Aber, so besagt der Bericht: „Versuche des Aryan Circle, Anschluss an andere rechtsextremistische Kreise zu finden, schlugen fehl. Insbesondere die regionalen rechtsextremistischen Gruppierungen sahen im Aryan Circle und ihrem Anführer in erster Linie Kriminelle.“

„Aryan Circle“ und „Nationalsozialisten Bad Segeberg“ existieren weiterhin

Beobachtet wurden im Vorjahr nur noch Äußerungen im Internet, die aber wenig Resonanz erzeugten. Das trifft auch auf eine weitere Gruppierung zu, die rund zehn Personen umfassenden „Nationalsozialisten Bad Segeberg“, die nicht mit Veranstaltungen aufgefallen seien.

Die NPD und die Jungen Nationalisten führten am Volkstrauertag an einem Ehrenmal im Kreis das geschichtsrevisionistische Heldengedenken durch. Hierbei werden Verbrechen der Wehrmacht umgedeutet und die Opfer ignoriert. Ähnlich laufen die Aktionstage „Schwarze Kreuze“ ab. Immer am 13. Juli werden an markanten Plätzen Holzkreuze aufgestellt, die an „deutsche Opfer“ von Straftaten erinnern. Auch im Kreis Segeberg wurden diese wiederholt entdeckt.

Polizei löste rechte Feier in der Segeberger Heide auf

„Indem gezielt auf die Herkunft von Opfer und Täterinnen und Täter hingewiesen wird, soll eine Bedrohung des deutschen Volkes durch einen Feind von außen suggeriert und Migration als ausnahmslos schädlich und gefährlich für die Gesellschaft dargestellt werden.

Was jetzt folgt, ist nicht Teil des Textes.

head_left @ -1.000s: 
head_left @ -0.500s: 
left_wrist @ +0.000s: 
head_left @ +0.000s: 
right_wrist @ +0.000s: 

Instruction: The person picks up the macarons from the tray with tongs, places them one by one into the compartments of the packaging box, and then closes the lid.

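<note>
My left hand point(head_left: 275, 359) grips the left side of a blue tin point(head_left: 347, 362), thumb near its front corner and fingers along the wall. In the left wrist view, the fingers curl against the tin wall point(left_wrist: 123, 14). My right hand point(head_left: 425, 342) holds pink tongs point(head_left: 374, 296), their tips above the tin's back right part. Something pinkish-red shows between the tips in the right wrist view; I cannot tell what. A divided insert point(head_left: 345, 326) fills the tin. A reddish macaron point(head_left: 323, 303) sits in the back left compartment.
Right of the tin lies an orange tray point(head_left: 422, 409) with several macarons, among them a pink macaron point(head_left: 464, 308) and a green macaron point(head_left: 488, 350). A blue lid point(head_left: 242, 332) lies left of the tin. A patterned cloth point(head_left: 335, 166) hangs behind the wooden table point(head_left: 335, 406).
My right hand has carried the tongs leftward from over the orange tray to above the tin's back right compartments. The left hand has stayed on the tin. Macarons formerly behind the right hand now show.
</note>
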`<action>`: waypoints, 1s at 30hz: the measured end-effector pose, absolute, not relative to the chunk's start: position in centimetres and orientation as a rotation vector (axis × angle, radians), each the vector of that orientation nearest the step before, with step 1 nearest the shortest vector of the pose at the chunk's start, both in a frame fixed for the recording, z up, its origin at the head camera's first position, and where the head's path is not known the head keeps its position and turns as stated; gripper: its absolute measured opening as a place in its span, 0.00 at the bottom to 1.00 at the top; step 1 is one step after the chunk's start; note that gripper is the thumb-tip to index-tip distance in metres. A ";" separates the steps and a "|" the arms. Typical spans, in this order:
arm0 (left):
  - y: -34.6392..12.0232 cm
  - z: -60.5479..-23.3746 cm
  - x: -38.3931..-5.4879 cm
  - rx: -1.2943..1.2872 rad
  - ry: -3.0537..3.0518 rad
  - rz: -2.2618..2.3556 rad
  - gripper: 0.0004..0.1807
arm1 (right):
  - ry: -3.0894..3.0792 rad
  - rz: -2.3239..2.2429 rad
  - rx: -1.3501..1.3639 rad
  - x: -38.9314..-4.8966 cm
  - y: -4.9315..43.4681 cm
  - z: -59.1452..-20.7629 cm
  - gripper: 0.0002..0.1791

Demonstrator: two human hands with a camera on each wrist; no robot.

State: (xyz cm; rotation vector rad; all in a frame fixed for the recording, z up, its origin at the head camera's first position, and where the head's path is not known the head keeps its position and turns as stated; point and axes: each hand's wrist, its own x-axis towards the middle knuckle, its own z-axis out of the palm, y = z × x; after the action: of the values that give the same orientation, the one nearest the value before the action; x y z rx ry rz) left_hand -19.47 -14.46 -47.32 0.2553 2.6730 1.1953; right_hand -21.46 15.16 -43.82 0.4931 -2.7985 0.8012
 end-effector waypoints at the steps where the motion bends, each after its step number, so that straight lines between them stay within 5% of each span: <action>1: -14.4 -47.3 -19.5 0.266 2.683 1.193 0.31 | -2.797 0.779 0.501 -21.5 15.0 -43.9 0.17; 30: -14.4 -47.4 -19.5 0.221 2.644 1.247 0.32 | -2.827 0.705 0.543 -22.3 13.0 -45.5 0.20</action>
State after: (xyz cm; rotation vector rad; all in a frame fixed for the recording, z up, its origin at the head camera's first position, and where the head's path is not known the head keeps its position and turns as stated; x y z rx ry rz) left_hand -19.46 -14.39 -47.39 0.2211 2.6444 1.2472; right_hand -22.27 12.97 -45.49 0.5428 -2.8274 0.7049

In dieser Propaganda manifestiert sich die für die Szene prägende nationalistische und rassistische Idee der Volksgemeinschaft“, urteilt der Verfassungsschutz.

Auffällig war zudem am 21. August eine Feier in der Segeberger Heide mit Teilnehmerinnen und Teilnehmern auch aus anderen Bundesländern. Diese „unterstrich die Bedeutung solcher Zusammenkünfte für die realweltliche und überregionale Vernetzung der Szene“. Die Polizei löste die Veranstaltung auf.

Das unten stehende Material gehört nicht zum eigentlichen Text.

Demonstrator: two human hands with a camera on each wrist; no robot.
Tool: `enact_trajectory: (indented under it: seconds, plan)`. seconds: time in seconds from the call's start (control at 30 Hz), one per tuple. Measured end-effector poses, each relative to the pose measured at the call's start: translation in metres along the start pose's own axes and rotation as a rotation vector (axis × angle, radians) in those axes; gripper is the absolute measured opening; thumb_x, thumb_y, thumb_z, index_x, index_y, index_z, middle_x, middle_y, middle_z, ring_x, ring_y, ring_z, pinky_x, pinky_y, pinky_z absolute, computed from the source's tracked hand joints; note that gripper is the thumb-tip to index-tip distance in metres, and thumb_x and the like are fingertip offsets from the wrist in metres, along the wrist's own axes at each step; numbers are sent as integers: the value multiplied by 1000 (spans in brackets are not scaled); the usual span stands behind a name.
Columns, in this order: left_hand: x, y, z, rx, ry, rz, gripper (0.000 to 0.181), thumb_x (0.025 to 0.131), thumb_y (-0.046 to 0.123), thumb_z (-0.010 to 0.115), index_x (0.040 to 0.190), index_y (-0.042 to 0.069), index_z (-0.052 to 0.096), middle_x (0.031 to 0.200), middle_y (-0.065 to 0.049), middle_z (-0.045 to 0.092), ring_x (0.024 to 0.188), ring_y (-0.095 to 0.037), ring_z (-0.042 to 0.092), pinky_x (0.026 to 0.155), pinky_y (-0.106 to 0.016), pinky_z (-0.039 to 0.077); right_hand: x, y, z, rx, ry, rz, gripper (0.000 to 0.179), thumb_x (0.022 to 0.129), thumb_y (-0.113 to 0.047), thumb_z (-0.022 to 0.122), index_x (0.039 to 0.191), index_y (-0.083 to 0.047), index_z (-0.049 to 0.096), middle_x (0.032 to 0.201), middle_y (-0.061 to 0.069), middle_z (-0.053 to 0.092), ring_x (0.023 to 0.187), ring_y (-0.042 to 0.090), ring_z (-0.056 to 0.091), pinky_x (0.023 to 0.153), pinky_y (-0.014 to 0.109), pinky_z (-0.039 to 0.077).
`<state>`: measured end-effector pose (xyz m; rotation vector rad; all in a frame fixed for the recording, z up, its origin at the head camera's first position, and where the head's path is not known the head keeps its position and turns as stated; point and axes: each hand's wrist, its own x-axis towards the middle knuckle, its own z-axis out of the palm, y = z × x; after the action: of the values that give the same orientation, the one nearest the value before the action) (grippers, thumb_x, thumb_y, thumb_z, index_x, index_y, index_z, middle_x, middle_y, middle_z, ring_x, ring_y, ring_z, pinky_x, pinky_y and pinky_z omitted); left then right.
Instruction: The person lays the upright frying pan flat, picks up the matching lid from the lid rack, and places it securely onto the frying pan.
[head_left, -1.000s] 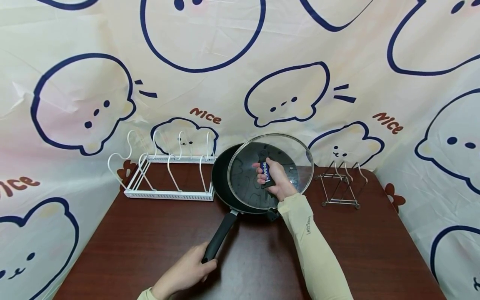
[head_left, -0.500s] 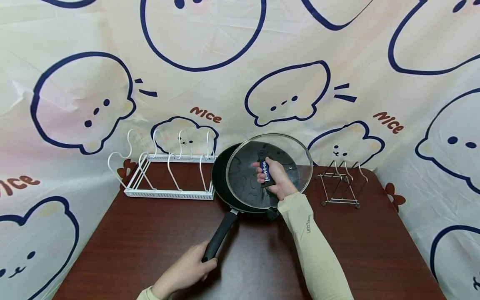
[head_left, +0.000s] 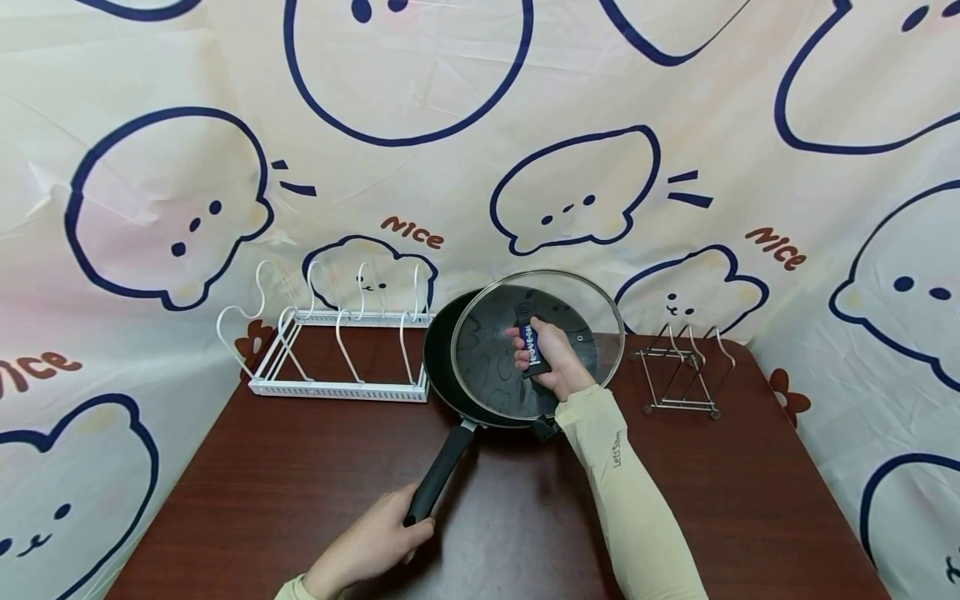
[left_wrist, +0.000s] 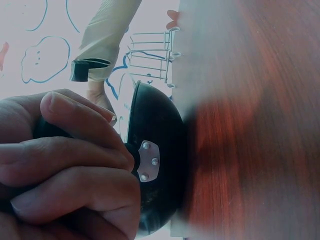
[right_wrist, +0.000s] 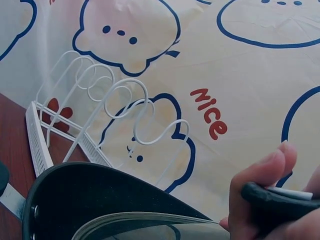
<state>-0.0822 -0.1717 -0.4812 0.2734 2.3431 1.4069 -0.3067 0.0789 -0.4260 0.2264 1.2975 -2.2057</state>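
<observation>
Left hand [head_left: 375,546]: fingers wrapped tight round the black pan handle [head_left: 438,472], near its free end; the left wrist view confirms a full-fist grip.
Right hand [head_left: 546,358]: clamped on the lid handle [head_left: 531,344], which carries a blue label.
Frying pan [head_left: 442,358]: black, resting on the brown tabletop [head_left: 300,483], handle pointing toward the person.
Glass lid [head_left: 585,308]: tilted, near edge low over the pan's near rim, far edge raised; offset to the right of the pan. Whether the near edge touches the rim cannot be told.
White rack [head_left: 330,346]: wire dividers, just left of the pan, at the back of the tabletop.
Metal rack [head_left: 682,375]: smaller wire stand, right of the lid, apart from it.
Handling advice: keep the left hand firm so the pan does not slide or turn. Support the lid by its handle only; the glass is likely heavy and its rim can chip against the pan edge. Move it slowly, keeping it clear of both racks.
Risk: a tilted lid may swing on the wrist; hold the wrist stiff.
</observation>
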Motion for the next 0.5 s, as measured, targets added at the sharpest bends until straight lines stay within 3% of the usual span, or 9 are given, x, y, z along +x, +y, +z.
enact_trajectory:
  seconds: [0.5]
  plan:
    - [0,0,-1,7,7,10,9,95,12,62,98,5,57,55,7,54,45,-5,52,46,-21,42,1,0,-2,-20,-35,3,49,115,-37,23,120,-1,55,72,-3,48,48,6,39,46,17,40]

Corona-Leugner und Impfgegner vernetzen sich lokal

Ein neueres Phänomen war die Protestbewegung gegen die Corona-Maßnahmen und Impfungen. Hier wurden allein in Bad Segeberg 23 Versammlungen registriert. Die sogenannten „Spaziergänge“ fanden als nicht angemeldete Veranstaltungen über Wochen in vielen Gemeinden und Städten statt, teilweise mit mehreren Hundert Personen. Oftmals vernetzte man sich über lokale Telegram-Gruppen, in denen verschwörungsideologische und teils auch antisemitische Inhalte geteilt wurden. Im Sinne der Verhältnismäßigkeit begleitete die Polizei diese zwar, verzichtete aber auf eine Auflösung.

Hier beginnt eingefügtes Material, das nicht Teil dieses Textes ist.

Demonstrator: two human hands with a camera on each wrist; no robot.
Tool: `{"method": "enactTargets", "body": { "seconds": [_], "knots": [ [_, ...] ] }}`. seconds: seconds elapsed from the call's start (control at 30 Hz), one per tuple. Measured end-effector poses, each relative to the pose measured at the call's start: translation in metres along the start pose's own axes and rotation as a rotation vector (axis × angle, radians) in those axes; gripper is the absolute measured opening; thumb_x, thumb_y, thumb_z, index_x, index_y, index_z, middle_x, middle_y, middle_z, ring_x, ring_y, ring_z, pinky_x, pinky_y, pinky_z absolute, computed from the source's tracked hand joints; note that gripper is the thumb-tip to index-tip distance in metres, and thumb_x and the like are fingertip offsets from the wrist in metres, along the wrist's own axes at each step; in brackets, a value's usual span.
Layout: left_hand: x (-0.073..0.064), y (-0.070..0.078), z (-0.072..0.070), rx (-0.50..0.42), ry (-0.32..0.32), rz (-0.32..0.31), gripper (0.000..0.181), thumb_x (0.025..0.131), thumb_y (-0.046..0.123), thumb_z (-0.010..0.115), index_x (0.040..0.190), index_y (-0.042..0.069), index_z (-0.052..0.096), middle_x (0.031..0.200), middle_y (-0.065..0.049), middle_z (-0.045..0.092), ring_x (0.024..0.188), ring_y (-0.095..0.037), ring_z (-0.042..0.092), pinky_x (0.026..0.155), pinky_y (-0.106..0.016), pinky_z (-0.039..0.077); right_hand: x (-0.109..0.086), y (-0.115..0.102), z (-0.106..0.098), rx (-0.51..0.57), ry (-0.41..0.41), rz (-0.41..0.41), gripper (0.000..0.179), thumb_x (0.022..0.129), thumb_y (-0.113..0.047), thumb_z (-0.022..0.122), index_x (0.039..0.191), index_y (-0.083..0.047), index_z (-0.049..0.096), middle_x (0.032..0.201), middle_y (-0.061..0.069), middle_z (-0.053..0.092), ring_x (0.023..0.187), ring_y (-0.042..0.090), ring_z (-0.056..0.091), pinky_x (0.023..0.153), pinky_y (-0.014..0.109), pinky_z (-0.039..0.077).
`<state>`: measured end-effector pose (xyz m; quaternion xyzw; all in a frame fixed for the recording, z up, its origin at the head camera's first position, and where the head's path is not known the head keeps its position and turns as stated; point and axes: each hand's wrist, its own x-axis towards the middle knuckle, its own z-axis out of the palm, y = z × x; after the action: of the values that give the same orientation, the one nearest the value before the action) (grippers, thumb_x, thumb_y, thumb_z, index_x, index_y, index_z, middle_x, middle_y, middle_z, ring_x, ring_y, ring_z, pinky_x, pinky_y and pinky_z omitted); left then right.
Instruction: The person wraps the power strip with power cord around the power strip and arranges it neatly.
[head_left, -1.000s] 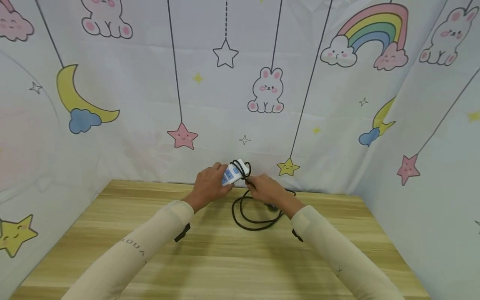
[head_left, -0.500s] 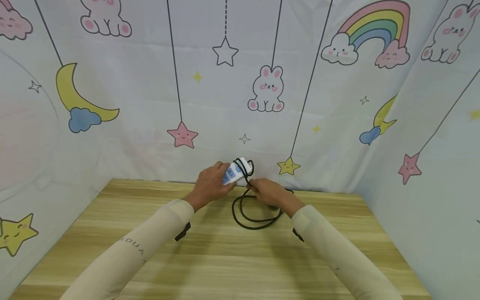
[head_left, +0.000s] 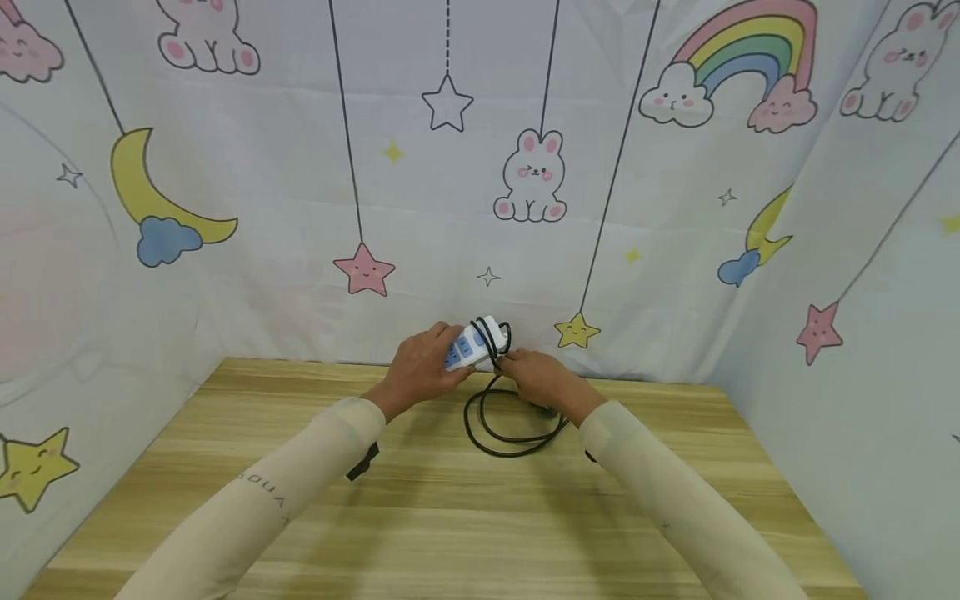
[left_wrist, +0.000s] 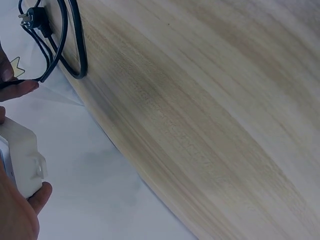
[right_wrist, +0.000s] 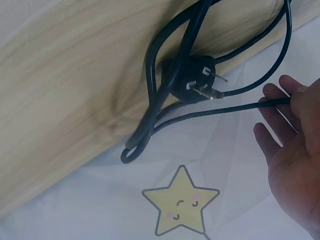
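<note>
Left hand [head_left: 423, 362] is gripping the power strip [head_left: 467, 343], fingers and thumb wrapped round its near end. Strip is tilting up to the right by the back edge of the worktop [head_left: 450, 533], apparently off the surface. Right hand [head_left: 534, 373] is pinching the black cord [right_wrist: 189, 40] between thumb and index just beside the strip, other fingers lying looser. Cord is looping across the strip's upper end; slack is lying in loops on the worktop, plug [right_wrist: 197, 75] sitting among them, prongs bare.

Step in hand is looking like handling the cord turns round the strip. Doing it well is probably calling for a steady left hand, fingers clear of the wrapped end, with the right guiding cord past that end under light, even tension, no twisting. Plug is likely posing the main risk: prongs could be catching in the loops, so freeing slack beforehand is making sense.
</note>
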<state>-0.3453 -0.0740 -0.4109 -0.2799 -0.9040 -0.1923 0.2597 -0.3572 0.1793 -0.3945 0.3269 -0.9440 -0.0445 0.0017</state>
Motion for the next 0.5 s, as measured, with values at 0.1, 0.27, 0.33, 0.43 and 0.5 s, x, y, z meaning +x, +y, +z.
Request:
{"method": "enactTargets", "body": {
  "seconds": [0.1,0.27,0.33,0.43,0.5],
  "knots": [
    [0.001,-0.001,-0.003,-0.011,0.002,0.008,0.068,0.094,0.034,0.091,0.148,0.000,0.066,0.126,-0.018,0.076,0.089,-0.025,0.073,0.072,-0.041,0.064,0.002,0.000,-0.003,-0.036,-0.006,0.011,0.031,0.120,-0.018,0.053,0.146,-0.007,0.067,0.147,0.017,0.072,0.135,0.039,0.070,0.114,0.054,0.058],
    [0.005,-0.002,-0.007,-0.016,-0.020,0.039,0.068,0.093,0.034,0.090,0.148,0.002,0.066,0.128,-0.017,0.076,0.091,-0.025,0.072,0.073,-0.042,0.064,0.006,0.005,-0.003,-0.077,-0.063,0.028,0.043,0.122,-0.026,0.048,0.158,-0.007,0.061,0.160,0.019,0.066,0.152,0.040,0.060,0.127,0.055,0.049],
    [0.007,-0.002,-0.009,-0.011,-0.032,0.058,0.068,0.093,0.034,0.091,0.148,0.003,0.067,0.129,-0.016,0.076,0.091,-0.025,0.072,0.074,-0.042,0.064,0.007,0.006,-0.003,-0.109,-0.079,0.026,0.042,0.122,-0.026,0.049,0.156,-0.008,0.064,0.160,0.017,0.067,0.154,0.037,0.060,0.129,0.052,0.047],
    [0.009,0.001,-0.012,-0.005,-0.054,0.085,0.067,0.092,0.034,0.092,0.147,0.006,0.068,0.130,-0.014,0.076,0.093,-0.025,0.072,0.076,-0.042,0.064,0.007,0.008,-0.002,-0.172,-0.078,0.021,0.037,0.120,-0.028,0.053,0.143,-0.008,0.074,0.146,0.012,0.075,0.142,0.032,0.066,0.123,0.048,0.053],
    [0.010,0.003,-0.014,-0.002,-0.078,0.096,0.067,0.092,0.035,0.092,0.148,0.007,0.068,0.131,-0.013,0.076,0.094,-0.024,0.072,0.078,-0.042,0.064,0.008,0.011,-0.001,-0.232,-0.068,0.005,0.030,0.119,-0.027,0.056,0.132,-0.010,0.078,0.134,0.010,0.079,0.131,0.029,0.070,0.116,0.045,0.058]
  ]
}}
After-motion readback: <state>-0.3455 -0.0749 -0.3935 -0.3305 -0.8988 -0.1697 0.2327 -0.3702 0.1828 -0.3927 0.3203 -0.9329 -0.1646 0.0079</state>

„Grundlegend setzte sich das Protestgeschehen aus einer heterogenen ,Mischszene’ zusammen. Diese reichte von der bürgerlichen Mitte bis an den rechten Rand und speist sich aus Impfgegnern, Reichsbürgern, kritischen Bürgern, Esoterikern, Verschwörungserzählern und Angehörigen der Rechten, die aus verschiedenen, teils auch konträren Motiven und ideologischen Hintergründen die Versammlungen besuchten“, so der Bericht.

Auto-Angriff in Henstedt-Ulzburg „wichtiges Thema“ für linke Szene

Im linksautonomen Spektrum verzeichnet der Verfassungsschutz in Norderstedt eine Ortsgruppe der Interventionistischen Linken. Diese sei „klein, eher unbedeutend“. Generell spielt laut Verfassungsschutz der Vorfall aus dem Jahr 2020 in Henstedt-Ulzburg – jener Angriff mit einem Auto nach einer AfD-Veranstaltung im Bürgerhaus, „weiterhin eine bedeutende Rolle in der Szene“, denn: „Ihrer Ansicht nach handelt es sich um einen politisch motivierten Mordanschlag.“

Man erwarte, „dass der noch ausstehende Prozess gegen den Fahrer wegen versuchten Totschlags intensiv begleitet und mit Aktionen flankiert werden wird“. Laut Landgericht Kiel gibt es für den Prozess noch keine Termine.

Norderstedt: Deutsch-Iraner wegen Embargo-Verstoß festgenommen

Ein Sonderfall ist die Festnahme eines in Norderstedt lebenden Deutsch-Iraners am 14. September auf Veranlassung der Bundesanwaltschaft. Dem Geschäftsmann wird vorgeworfen, verbotene Güter in den Iran exportiert zu haben, die für das Nuklear- und Raketenprogramms vorgesehen waren. Hierbei geht es um einen Gesamtwert von 1,1 Millionen Euro. Der Mann soll Handel mit einer Firma betrieben haben, die auf einer Embargo-Liste der EU steht.